What Is a Bair Hugger? Uses, Risks, and Alternatives

A Bair Hugger is a medical warming device used during surgery to keep your body temperature from dropping too low. It works by blowing warm air through a lightweight, disposable blanket draped over parts of your body not involved in the operation. If you’re having surgery soon and your care team mentioned a Bair Hugger, this is what to expect.

How the Device Works

The system has two main parts: a warming unit (about the size of a small suitcase) and a single-use inflatable blanket. The warming unit heats air and pushes it through a rubber hose into the blanket, which has tiny perforations that let the warm air flow evenly across your skin. This process, called convective warming, transfers heat from the moving air to your body’s surface, keeping your core temperature stable while you’re under anesthesia.

Modern units like the Model 775 offer several temperature settings. The lowest blows air at roughly 90°F (32°C), a middle setting runs at about 100°F (38°C), and the highest reaches around 109°F (43°C). There’s also an ambient mode that circulates air just slightly warmer than room temperature. Your anesthesia team selects the setting based on how your body is responding during the procedure. Built-in safety systems automatically shut the heater and blower off if the air temperature climbs too high, triggering both a visual warning light and an audible alarm.

Why Surgeons Use It

Your body loses heat surprisingly fast during surgery. Anesthesia impairs your body’s natural temperature regulation, the operating room is kept cool for the surgical team, and large areas of skin or internal tissue may be exposed to open air. When core temperature drops below 96.8°F (36°C), a condition called intraoperative hypothermia, the consequences can be serious.

Hypothermia during surgery impairs your blood’s ability to clot, increases bleeding, and raises the risk of surgical site infection by two to three times. It also slows the breakdown of anesthetic drugs, which can delay your wake-up and extend your time in the recovery room. In more severe cases, it can trigger cardiovascular complications. All of this adds up to longer hospital stays, higher costs, and worse outcomes. Forced-air warming is the most widely used method to prevent these problems, and the Bair Hugger is the dominant brand in this category.

What It Feels Like as a Patient

If you’ve ever used a heated blanket at home, the sensation is similar but gentler. The blanket inflates slightly as warm air fills it, creating a cushion of steady warmth over your legs, torso, or upper body, depending on the type of surgery. You’ll typically feel the blanket placed on you shortly before or after anesthesia is administered. Because you’re sedated for the procedure itself, you won’t notice it during surgery. Many patients do feel its warmth in the pre-op area and again in recovery, where it’s often used to help you rewarm comfortably.

The Infection Controversy

The Bair Hugger has been at the center of a long-running debate in orthopedic surgery. The concern centers on what happens to the warm air after it passes through the blanket. That exhaust heat rises from beneath the surgical drapes and can disrupt the carefully controlled airflow patterns in the operating room, potentially carrying bacteria from the floor or surrounding environment into the sterile surgical field.

This matters most during joint replacement surgery.
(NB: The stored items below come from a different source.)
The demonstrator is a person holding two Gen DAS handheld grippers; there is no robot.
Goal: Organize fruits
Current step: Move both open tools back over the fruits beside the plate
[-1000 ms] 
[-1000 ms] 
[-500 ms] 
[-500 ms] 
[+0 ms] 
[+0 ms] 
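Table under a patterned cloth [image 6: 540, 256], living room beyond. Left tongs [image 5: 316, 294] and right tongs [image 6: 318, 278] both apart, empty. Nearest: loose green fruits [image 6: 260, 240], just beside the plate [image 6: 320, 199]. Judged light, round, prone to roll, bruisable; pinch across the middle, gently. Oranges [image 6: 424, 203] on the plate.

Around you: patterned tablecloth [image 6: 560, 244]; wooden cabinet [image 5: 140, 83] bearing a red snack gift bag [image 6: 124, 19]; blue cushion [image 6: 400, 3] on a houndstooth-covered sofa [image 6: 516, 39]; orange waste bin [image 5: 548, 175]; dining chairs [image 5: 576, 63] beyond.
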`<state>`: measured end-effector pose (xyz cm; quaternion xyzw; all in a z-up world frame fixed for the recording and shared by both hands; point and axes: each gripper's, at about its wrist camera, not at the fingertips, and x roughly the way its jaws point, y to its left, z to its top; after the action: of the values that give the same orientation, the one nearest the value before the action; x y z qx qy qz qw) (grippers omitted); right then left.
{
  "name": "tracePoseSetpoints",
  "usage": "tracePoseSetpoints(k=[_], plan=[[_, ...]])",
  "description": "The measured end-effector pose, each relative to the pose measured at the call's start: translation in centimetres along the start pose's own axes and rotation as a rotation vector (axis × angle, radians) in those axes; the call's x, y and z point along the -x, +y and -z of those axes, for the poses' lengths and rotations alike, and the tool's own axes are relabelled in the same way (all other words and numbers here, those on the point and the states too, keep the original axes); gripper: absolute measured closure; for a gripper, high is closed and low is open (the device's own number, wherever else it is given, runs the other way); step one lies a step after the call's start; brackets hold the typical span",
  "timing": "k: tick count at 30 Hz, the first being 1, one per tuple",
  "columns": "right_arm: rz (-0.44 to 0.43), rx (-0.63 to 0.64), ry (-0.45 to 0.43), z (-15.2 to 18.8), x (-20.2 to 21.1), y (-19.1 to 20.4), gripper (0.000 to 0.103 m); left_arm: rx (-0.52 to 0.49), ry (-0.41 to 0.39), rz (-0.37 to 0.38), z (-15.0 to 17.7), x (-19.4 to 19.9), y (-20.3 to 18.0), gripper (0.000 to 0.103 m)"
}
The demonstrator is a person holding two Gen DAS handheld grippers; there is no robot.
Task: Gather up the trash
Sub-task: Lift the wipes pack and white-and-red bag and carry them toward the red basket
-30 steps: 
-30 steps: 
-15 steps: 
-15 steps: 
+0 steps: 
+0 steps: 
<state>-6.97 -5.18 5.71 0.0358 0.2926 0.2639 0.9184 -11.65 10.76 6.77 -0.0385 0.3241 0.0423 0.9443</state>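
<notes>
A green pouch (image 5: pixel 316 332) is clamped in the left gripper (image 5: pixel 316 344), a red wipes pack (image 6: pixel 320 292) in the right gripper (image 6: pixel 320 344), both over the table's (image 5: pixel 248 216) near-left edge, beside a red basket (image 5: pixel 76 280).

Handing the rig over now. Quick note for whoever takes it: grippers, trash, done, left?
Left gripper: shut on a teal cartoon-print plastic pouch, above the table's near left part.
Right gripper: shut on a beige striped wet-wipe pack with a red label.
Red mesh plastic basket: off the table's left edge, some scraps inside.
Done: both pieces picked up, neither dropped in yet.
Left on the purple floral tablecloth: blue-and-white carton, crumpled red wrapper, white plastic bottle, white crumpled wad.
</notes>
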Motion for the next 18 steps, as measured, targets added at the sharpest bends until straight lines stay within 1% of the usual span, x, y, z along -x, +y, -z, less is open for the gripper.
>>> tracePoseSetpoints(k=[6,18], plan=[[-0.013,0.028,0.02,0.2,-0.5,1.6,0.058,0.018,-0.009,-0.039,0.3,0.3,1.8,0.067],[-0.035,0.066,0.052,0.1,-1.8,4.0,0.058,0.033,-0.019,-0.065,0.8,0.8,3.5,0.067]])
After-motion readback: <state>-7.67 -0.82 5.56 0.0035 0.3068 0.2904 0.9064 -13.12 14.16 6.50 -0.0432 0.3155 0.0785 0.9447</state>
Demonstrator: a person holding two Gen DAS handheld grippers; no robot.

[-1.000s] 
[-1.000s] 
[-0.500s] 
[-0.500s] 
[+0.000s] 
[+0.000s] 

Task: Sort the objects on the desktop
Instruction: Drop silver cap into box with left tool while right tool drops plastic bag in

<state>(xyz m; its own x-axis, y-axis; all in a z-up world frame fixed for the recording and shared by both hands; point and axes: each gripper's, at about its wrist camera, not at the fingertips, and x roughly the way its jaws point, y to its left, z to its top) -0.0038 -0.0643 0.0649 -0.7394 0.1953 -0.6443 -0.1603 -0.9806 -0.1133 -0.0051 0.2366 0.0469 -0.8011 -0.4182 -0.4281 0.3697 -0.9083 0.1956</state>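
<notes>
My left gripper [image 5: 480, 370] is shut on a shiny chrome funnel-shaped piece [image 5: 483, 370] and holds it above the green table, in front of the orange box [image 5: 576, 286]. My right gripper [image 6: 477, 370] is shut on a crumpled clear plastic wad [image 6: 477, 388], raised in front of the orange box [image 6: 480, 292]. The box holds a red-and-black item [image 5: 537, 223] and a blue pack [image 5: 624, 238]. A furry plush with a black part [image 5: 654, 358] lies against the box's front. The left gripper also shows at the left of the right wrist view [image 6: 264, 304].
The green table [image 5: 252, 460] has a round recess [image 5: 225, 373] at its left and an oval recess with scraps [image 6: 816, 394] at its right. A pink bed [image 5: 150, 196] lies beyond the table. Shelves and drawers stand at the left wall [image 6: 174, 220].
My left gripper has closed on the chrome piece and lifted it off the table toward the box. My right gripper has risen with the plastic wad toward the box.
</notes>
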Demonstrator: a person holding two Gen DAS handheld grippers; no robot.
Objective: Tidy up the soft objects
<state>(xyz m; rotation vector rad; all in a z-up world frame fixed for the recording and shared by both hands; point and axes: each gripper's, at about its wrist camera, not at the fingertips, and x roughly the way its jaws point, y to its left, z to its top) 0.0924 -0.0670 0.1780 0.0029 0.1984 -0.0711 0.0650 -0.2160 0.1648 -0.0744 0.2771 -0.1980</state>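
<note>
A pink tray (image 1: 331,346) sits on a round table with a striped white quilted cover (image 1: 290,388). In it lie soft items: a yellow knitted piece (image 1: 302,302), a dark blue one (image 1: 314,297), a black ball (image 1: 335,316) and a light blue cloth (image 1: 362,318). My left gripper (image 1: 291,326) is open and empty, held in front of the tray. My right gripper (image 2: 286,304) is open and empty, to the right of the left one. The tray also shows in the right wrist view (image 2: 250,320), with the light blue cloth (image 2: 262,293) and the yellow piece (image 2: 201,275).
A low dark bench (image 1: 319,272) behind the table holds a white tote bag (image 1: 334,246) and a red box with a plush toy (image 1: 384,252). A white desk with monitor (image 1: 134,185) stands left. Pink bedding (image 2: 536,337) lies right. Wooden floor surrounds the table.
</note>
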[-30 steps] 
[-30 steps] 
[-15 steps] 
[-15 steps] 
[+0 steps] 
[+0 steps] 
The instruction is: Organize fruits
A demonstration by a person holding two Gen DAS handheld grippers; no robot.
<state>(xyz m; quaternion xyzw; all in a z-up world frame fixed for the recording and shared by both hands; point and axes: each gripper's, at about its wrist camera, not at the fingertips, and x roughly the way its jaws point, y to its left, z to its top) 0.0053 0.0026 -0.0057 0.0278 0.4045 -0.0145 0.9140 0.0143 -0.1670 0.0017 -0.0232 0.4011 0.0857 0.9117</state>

Unlike soft tissue infections, which typically require a massive number of bacteria to take hold, a prosthetic joint infection can start from a single airborne bacterium landing on an implant. A multicenter study published in Orthopedic Reviews found that when three hospitals stopped using forced-air warming during joint replacements and switched to an air-free warming alternative, prosthetic joint infection rates dropped by 78%. A separate large retrospective study reported a 74% reduction in joint infections after making the same switch. At least seven peer-reviewed studies have confirmed that waste heat from forced-air warming systems contaminates the sterile surgical field.

This does not mean the device is dangerous in all surgeries. The infection risk appears most significant in procedures involving implanted materials, where even minimal contamination can lead to a devastating infection. For general surgeries, soft tissue procedures, and operations that don’t involve permanent implants, the warming benefits are widely considered to outweigh the airflow concerns. Some hospitals have responded by restricting forced-air warming use specifically during joint replacements while continuing to use it for other operations.

Alternatives to Forced-Air Warming

Several other warming methods exist, and your surgical team may choose one based on the type of procedure. Conductive warming pads sit beneath you on the operating table and transfer heat directly through contact with your skin, with no air circulation involved. Resistive heating blankets use electric elements similar to a home heating pad. Warmed intravenous fluids can also help maintain core temperature from the inside. Each approach has trade-offs in effectiveness, cost, and practicality, but the key advantage of air-free alternatives is that they don’t disturb operating room airflow patterns.

For most patients, the warming method used during surgery isn’t something you need to choose yourself. But if you’re scheduled for a joint replacement or another procedure involving an implant, it’s reasonable to ask your surgical team which warming method they plan to use and whether they’ve considered the airflow concerns associated with forced-air systems.